### Problem to work on
The entries below contain a stretch that opens with the line containing "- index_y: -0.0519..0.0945" and closes with the line containing "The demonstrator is"; set down that stretch exactly, both ends included, and nothing else.

[Dataset items]
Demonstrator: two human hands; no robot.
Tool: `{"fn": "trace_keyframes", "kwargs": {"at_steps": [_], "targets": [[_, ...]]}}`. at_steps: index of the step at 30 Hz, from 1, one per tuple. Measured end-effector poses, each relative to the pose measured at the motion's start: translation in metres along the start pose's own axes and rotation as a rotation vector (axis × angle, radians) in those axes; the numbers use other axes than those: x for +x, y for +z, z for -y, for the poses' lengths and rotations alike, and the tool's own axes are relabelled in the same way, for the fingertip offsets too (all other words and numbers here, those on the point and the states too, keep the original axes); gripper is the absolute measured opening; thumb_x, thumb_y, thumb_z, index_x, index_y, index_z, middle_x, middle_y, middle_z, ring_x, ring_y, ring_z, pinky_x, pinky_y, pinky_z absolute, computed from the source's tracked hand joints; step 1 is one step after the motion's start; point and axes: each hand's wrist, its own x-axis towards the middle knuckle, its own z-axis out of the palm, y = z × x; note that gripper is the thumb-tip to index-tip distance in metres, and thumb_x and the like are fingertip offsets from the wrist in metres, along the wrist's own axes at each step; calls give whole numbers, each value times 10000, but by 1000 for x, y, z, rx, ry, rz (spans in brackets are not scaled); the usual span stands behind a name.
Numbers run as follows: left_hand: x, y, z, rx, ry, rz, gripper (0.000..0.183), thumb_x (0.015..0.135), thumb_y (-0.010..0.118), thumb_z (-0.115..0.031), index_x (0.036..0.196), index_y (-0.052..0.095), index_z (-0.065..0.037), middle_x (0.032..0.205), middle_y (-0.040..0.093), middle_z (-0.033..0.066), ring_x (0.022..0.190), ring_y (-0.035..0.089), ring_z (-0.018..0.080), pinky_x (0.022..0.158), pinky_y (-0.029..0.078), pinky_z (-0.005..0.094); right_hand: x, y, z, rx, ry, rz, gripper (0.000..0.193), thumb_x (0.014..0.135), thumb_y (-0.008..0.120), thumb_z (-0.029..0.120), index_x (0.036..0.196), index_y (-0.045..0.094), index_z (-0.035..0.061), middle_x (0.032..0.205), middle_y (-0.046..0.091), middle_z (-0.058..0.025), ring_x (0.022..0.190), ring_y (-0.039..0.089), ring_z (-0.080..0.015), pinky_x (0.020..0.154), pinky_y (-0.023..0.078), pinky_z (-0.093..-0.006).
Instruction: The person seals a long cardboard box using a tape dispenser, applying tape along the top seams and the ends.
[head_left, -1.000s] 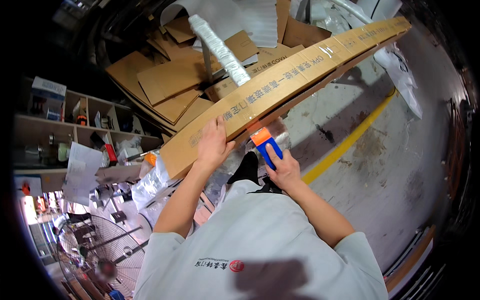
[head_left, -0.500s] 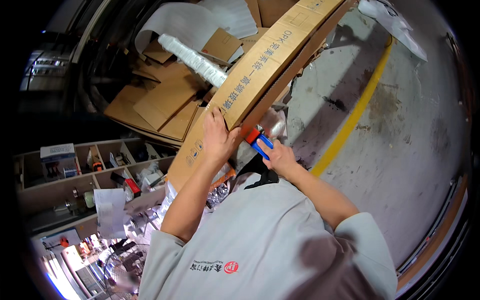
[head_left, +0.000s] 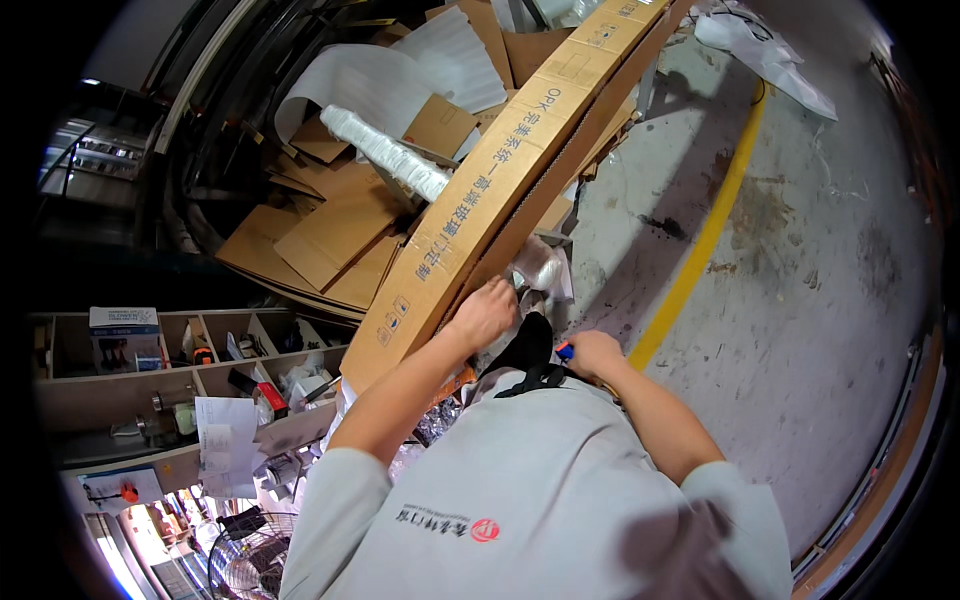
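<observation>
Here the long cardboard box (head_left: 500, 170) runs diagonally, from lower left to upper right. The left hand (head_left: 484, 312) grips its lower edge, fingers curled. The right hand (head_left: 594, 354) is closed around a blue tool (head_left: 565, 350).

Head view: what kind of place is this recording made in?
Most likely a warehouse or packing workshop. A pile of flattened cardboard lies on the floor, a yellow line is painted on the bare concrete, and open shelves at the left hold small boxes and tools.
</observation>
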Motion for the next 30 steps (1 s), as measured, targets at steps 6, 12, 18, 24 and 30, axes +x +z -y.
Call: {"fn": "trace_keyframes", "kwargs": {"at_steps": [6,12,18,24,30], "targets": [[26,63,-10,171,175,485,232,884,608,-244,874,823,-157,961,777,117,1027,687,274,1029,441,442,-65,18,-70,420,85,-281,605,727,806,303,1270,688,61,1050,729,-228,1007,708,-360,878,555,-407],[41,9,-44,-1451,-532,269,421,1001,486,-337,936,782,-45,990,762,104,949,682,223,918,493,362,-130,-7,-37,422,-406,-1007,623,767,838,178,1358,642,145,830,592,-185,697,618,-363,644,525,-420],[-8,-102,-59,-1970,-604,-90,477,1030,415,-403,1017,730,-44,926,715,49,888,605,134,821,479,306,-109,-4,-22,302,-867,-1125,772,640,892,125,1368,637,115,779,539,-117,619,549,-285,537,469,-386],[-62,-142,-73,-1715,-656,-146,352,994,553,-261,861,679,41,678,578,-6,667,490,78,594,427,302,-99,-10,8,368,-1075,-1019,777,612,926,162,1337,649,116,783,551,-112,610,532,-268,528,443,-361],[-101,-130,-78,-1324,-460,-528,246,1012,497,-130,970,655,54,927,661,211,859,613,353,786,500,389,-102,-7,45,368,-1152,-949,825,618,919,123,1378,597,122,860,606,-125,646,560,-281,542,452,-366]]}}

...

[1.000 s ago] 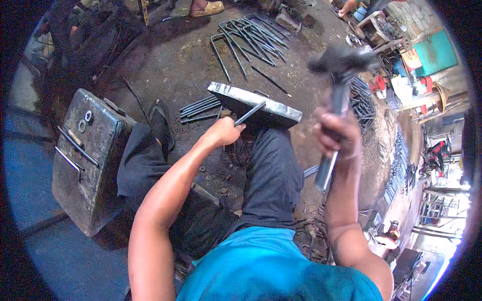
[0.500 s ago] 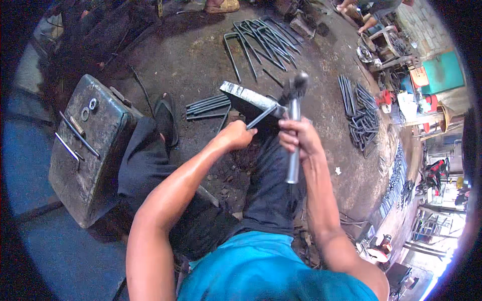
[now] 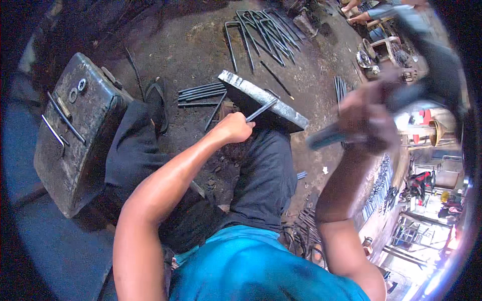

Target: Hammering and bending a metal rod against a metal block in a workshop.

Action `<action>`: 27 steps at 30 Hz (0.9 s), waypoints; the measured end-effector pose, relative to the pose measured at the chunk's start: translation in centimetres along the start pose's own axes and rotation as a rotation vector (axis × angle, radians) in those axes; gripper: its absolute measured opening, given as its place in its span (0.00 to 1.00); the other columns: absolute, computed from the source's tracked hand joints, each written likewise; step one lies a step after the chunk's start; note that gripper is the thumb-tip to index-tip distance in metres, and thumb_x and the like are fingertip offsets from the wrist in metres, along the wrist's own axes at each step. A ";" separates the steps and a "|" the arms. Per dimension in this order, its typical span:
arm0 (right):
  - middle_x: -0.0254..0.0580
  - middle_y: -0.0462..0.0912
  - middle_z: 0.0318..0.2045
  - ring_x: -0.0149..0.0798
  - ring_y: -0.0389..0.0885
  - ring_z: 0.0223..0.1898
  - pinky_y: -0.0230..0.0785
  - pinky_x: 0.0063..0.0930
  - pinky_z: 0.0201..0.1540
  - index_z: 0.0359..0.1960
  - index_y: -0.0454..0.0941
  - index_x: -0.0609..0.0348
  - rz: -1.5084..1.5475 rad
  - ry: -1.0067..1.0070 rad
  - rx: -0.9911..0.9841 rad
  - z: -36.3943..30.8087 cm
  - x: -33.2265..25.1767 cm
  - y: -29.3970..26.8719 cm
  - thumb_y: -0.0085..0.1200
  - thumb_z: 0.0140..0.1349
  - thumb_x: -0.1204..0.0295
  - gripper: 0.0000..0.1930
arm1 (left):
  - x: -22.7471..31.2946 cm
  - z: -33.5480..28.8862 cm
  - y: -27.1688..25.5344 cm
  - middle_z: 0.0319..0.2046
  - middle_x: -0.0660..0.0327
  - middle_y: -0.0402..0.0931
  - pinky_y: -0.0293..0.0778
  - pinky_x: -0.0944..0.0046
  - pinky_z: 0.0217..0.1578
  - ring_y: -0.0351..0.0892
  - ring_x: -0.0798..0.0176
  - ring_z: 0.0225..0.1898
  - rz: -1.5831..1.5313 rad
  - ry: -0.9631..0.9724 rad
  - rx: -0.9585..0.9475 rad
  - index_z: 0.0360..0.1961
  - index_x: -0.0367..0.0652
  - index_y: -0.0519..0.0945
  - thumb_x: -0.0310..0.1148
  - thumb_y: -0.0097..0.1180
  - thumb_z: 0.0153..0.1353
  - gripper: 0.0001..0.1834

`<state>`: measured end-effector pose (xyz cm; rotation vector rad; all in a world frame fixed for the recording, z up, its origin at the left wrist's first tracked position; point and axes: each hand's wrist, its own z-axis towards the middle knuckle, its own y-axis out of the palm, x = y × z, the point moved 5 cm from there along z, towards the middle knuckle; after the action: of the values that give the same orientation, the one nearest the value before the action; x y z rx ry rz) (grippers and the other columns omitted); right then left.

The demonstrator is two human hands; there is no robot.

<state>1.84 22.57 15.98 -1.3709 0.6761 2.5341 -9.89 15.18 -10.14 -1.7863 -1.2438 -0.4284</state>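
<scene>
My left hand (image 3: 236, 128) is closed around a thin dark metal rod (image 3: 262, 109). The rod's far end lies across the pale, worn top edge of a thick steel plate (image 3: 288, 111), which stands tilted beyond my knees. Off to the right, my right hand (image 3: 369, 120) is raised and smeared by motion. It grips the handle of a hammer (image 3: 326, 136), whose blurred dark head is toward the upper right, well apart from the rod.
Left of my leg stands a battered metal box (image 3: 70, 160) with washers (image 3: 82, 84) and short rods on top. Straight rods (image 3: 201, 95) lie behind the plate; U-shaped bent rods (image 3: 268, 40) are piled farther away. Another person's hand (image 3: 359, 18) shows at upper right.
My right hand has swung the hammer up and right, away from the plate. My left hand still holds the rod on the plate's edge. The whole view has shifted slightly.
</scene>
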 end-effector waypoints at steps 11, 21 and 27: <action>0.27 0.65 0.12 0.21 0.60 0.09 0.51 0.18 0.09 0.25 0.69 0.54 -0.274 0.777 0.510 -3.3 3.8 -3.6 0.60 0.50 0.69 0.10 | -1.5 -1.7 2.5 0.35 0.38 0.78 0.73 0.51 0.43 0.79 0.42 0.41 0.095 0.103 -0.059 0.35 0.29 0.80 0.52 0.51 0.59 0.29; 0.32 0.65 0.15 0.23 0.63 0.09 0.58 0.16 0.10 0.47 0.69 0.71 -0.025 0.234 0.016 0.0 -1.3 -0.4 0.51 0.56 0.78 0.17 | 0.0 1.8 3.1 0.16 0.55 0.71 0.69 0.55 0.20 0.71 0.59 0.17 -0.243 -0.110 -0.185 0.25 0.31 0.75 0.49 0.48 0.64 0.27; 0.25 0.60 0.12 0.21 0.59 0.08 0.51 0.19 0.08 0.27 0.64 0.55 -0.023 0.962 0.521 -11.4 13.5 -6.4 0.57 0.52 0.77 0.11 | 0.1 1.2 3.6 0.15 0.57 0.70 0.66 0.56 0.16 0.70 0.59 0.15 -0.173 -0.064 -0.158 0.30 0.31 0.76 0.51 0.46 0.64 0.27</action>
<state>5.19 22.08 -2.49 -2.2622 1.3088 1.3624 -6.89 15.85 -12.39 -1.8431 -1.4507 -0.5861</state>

### Expected answer
  - index_y: -0.0519..0.0945
  - thumb_x: -0.0310..0.1148
  - thumb_y: -0.0097..0.1180
  - thumb_z: 0.0153..0.1353
  - gripper: 0.0001..0.1834

`<state>`: measured end-effector pose (xyz cm; rotation vector rad; all in a world frame fixed for the recording, z up, its origin at the left wrist's first tracked position; point and axes: each hand's wrist, its own z-axis towards the middle knuckle, its own y-axis out of the palm, x = y × z, the point moved 5 cm from there along z, towards the middle knuckle; after the action: of the values that give the same orientation, the one nearest the value before the action; x y z rx ry rz) (grippers and the other columns omitted); right then left.

The demonstrator is two human hands; there is no robot.

Nothing else goes in the answer.